▸ Action item:
The whole listing below is to be copied exactly, with every picture left out.

▸ Supplied material:

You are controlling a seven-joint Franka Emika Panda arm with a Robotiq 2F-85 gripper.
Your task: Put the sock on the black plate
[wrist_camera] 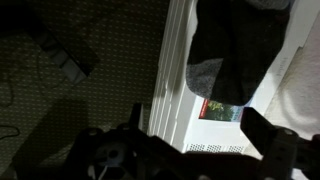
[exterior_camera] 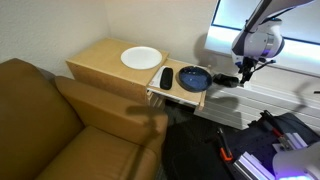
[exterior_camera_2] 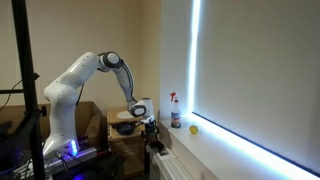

▸ Response area:
You are controlling a seven-joint Franka Emika Panda arm with a Robotiq 2F-85 gripper.
Your task: Put the sock on the black plate
[wrist_camera] 
[exterior_camera] 
[exterior_camera_2] 

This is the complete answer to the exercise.